If we are going to automatically move a derivative image (JPEG) through LR to iPhoto, the best method that I have found is to use a HD Publish Service.   Now if you create a HD Publish Service that will write new JPEG Derivatives into the iPhoto auto import  All you need to do is point the destination folder to "/Users/{userName}/Pictures/iPhoto Library/Auto Import  When setting up the destination folder for a Publish Service, you can not navigate into the iPhoto Library folders, but you can navigate to an alias of one of those folders (i.e. "Auto Import") if the alias is outside of the iPhoto Library.
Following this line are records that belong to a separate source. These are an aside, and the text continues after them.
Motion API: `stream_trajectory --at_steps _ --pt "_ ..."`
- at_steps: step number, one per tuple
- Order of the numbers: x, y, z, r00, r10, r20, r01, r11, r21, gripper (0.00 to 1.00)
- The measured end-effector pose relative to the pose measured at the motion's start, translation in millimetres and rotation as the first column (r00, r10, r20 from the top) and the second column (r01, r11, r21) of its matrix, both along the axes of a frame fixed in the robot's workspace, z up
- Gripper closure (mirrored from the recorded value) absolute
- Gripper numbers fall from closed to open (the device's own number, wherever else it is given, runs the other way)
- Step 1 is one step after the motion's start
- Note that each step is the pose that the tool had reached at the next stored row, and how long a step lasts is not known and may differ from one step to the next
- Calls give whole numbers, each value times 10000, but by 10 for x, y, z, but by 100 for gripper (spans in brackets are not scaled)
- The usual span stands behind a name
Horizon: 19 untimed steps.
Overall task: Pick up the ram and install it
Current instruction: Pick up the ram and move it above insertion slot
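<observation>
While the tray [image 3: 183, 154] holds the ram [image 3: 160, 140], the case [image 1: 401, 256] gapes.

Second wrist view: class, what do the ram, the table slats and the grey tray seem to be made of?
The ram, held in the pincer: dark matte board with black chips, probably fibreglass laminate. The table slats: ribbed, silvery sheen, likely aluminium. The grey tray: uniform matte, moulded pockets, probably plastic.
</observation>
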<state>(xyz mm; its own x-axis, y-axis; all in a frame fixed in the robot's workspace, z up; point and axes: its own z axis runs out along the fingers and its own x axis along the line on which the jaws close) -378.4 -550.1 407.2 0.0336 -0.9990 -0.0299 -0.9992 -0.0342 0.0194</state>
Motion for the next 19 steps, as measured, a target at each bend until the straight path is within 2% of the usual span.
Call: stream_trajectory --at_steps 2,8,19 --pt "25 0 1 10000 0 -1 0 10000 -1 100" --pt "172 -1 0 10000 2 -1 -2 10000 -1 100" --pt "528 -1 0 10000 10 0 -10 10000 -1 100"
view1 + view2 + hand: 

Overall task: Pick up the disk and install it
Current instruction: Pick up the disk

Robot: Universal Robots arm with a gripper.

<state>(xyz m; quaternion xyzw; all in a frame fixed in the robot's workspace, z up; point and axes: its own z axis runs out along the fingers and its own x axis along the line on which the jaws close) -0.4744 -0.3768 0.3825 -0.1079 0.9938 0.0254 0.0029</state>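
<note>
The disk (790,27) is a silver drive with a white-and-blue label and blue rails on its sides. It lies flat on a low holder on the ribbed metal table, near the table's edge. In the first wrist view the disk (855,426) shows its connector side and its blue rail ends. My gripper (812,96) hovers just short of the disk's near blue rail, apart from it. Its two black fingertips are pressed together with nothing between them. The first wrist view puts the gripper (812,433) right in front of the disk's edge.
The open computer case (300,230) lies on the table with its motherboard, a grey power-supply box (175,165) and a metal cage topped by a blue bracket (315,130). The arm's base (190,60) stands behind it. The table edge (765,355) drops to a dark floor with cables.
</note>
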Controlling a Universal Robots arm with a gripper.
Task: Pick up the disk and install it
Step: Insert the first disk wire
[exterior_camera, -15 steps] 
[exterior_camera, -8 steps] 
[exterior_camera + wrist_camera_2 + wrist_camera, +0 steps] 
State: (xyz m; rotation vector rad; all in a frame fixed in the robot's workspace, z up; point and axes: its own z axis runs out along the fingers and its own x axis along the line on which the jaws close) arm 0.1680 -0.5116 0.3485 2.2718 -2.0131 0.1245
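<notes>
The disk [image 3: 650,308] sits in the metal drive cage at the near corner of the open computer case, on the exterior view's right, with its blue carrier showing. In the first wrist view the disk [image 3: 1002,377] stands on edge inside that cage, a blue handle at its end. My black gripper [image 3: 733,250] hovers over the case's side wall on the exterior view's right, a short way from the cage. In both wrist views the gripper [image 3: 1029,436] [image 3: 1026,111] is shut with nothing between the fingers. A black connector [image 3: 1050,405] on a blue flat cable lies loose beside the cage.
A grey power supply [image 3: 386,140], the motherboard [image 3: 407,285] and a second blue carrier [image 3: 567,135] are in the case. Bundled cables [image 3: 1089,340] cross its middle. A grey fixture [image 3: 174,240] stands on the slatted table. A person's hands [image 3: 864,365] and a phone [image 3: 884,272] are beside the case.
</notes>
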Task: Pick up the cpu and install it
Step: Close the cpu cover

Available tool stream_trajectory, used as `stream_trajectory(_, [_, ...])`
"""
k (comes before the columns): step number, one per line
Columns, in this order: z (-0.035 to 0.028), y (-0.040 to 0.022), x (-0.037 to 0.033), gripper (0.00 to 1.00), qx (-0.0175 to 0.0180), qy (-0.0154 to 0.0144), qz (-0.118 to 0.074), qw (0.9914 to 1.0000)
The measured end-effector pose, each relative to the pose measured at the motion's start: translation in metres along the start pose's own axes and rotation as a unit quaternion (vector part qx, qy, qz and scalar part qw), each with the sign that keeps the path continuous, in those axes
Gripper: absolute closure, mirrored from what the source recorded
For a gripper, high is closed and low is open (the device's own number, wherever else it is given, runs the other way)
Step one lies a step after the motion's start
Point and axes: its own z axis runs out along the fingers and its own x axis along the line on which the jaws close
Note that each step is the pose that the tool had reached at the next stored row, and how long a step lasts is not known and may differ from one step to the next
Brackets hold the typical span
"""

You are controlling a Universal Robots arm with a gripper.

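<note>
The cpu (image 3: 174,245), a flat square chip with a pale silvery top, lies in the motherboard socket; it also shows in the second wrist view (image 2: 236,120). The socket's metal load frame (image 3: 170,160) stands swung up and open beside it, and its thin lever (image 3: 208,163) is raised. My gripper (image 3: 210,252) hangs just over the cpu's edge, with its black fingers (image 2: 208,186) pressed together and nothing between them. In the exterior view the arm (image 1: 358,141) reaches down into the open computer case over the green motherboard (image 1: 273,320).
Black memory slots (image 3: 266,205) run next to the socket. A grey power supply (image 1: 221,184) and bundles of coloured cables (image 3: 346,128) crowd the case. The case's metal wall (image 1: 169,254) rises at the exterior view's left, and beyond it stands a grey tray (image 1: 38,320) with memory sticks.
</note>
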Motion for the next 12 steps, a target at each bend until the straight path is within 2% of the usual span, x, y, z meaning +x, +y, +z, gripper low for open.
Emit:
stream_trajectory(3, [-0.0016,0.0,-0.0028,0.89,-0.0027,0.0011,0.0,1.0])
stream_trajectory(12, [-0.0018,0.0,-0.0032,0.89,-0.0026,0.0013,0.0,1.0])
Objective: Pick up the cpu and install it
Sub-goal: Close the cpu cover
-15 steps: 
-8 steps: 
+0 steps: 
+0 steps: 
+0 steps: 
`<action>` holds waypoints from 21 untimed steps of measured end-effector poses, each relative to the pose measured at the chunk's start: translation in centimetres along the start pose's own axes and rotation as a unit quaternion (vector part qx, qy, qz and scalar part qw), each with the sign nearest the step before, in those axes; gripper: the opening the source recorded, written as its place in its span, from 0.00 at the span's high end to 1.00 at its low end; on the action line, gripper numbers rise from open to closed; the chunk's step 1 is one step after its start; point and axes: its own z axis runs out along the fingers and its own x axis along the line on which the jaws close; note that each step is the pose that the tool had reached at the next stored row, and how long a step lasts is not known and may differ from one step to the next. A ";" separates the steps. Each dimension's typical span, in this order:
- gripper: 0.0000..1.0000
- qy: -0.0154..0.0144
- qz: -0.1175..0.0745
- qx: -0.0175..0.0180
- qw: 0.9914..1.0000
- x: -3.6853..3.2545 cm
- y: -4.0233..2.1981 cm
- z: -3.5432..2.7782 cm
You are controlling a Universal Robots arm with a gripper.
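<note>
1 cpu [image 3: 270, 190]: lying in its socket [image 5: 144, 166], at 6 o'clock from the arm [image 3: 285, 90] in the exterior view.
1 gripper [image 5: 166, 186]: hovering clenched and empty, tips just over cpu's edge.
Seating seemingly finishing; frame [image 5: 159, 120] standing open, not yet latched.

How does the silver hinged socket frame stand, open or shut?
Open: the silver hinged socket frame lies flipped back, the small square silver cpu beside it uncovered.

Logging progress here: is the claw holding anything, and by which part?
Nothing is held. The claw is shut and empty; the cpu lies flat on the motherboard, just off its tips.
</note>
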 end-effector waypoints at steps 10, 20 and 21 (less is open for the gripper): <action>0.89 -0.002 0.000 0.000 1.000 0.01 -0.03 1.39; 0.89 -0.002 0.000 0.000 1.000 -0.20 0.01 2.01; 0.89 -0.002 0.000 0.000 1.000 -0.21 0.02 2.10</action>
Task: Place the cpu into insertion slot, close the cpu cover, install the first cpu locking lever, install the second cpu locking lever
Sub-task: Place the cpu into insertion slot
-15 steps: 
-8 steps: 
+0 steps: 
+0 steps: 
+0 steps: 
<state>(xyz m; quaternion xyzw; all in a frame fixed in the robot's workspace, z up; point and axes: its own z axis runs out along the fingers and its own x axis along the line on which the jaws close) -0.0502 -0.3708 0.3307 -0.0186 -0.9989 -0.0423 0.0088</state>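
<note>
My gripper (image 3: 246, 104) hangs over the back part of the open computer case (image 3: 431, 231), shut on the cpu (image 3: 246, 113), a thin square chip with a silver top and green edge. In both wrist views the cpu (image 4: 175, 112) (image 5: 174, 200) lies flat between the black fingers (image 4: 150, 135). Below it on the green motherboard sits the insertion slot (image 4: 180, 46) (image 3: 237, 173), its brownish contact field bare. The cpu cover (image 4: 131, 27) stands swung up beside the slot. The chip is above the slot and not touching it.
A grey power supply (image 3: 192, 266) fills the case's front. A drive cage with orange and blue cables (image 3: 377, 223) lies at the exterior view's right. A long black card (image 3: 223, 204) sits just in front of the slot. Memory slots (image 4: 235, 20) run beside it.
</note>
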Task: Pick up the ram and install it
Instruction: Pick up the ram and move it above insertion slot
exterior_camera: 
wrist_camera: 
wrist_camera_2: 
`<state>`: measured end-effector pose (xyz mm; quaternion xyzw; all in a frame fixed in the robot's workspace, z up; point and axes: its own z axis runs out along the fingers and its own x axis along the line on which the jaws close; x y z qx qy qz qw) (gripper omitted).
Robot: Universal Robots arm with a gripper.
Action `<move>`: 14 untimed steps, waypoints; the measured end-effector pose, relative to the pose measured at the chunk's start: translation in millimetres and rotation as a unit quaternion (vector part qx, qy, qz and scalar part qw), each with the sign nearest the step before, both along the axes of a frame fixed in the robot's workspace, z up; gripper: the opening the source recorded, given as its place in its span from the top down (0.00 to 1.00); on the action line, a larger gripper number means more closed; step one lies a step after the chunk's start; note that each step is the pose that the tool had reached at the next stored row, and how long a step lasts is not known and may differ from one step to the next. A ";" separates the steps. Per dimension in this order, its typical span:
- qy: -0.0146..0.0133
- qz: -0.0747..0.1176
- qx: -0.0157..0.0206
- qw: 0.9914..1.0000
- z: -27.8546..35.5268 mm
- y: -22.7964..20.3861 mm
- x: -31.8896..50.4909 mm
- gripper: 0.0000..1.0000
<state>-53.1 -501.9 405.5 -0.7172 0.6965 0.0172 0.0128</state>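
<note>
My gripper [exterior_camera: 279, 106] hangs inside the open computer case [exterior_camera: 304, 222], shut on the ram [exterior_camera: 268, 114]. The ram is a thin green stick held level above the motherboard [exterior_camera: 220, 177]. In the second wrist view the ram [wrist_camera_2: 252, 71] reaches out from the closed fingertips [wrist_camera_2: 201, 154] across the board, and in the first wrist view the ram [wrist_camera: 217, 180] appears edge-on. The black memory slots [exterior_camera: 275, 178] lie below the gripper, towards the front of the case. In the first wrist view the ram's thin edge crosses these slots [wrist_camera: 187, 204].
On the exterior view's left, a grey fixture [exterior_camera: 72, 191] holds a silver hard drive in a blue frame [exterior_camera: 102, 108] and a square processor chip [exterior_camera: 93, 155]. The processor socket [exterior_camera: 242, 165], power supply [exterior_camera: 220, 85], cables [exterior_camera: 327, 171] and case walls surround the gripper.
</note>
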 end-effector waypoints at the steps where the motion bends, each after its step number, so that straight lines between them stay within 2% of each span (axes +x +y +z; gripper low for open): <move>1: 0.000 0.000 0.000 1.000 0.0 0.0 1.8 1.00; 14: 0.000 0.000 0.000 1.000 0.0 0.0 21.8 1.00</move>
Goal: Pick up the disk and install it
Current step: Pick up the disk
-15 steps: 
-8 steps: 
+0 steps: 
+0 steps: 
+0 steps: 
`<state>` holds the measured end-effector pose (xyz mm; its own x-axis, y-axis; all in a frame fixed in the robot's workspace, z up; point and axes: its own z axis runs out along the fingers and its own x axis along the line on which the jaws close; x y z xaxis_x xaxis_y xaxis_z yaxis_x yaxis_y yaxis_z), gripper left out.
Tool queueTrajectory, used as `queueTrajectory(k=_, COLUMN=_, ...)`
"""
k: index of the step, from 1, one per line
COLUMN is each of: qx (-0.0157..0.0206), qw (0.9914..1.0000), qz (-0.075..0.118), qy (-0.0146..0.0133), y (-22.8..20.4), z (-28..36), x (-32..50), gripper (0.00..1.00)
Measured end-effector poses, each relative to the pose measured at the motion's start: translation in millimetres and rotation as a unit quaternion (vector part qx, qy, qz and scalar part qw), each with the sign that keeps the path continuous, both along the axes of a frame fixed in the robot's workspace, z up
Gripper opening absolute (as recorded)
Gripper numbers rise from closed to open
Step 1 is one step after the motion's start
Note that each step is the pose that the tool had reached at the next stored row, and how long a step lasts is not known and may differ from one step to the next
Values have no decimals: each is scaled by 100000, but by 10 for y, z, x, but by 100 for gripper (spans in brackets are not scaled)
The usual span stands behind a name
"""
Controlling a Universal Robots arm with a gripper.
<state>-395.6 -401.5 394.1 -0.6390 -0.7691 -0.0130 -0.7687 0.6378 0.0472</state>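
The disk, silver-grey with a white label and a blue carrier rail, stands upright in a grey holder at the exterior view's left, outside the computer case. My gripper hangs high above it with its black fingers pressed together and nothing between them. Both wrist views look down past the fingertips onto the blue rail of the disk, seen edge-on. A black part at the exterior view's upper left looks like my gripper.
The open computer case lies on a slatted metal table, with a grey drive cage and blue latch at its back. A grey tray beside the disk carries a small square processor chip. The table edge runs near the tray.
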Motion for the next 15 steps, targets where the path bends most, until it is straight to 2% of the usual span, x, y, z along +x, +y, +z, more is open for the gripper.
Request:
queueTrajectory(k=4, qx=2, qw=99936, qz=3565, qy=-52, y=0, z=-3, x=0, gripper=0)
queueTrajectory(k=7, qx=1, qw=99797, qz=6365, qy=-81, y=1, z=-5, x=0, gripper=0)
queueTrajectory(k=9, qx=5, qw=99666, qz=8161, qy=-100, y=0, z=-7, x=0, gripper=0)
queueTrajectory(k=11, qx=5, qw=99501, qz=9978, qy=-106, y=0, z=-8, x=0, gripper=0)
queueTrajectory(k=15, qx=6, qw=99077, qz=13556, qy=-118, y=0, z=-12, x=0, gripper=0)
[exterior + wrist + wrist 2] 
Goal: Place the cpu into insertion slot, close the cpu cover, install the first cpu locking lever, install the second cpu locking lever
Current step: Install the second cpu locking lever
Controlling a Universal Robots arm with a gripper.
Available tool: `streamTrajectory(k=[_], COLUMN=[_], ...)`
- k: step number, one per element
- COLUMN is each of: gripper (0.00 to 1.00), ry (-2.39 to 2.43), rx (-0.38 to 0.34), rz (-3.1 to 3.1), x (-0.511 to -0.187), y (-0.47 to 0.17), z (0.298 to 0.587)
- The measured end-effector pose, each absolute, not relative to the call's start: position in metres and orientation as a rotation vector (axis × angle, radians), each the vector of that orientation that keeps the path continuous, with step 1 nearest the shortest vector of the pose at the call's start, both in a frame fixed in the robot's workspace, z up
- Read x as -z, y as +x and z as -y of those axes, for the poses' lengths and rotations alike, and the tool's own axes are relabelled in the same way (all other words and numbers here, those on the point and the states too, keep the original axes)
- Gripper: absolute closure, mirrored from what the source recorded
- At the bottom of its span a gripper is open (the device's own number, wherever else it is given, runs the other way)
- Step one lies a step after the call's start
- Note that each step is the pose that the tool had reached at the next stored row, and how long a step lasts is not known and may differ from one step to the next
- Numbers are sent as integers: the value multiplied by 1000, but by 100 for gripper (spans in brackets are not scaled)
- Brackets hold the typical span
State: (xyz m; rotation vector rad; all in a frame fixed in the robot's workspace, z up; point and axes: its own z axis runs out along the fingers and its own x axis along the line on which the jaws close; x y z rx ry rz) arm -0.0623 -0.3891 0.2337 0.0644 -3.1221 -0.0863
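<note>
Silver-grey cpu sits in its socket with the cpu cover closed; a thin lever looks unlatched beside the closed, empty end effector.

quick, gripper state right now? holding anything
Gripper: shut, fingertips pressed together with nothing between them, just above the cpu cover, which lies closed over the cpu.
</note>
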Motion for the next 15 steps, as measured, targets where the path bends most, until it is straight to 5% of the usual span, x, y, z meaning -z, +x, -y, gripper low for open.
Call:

By using the same Collection naming scheme as before, the Publish service will create a folder in  "../iPhoto Library/Auto Import/Christmas2013" folder.  iPhoto will automatically import these images and they will be  assigned to the event "Christmas2013". 

Now some shortcuts:  I have not tested this or tested it to work with iPhoto Auto Import but I think it might.  I know it will work to duplicate your existing folder structure with exported JPEG images in a mirrored folder structure The plug in is called “Folder Publisher” Lightroom Plugin
http://regex.info/blog/lightroom-goodies/folder-publisher.


----------



## GoGas (May 30, 2014)

Clee

I wonder if you have time to point me in right direction for integrating iPhoto and Lightroom. The reasoning is that although I use LR as primary photo system a time will arise in medium term when I am not around and my wife probably finds iPhoto easier as simpler UI, is into into the depth of technology that I am and will wish to access the family photos. (For this reason I wonder if I should have gone Aperture as it will share same database as iPhoto but LR seemed so much better). The photo archive (c 15k images) is managed in top level folder with sub folder for each year and then subfolders for events, holidays within each year (images are mixture of DNG and jpeg). Photos are generally tagged, GPSed, and the IPTC headline, title and caption set in a working folder before moving to the archive. (iPhone photos are exception as they are automatically copied directly to archive by using automator folder watch action to copy from iCloud stream to working folder which is used as LR watch folder and then imported automatically into dedicated folder in main archive). LR is set to automatically update the file metadata so the files should be updated. I am aware in practice that apart from metadata dat file edits will not be visible in iPhoto but this is not major issue as my wife will not be editing photos much.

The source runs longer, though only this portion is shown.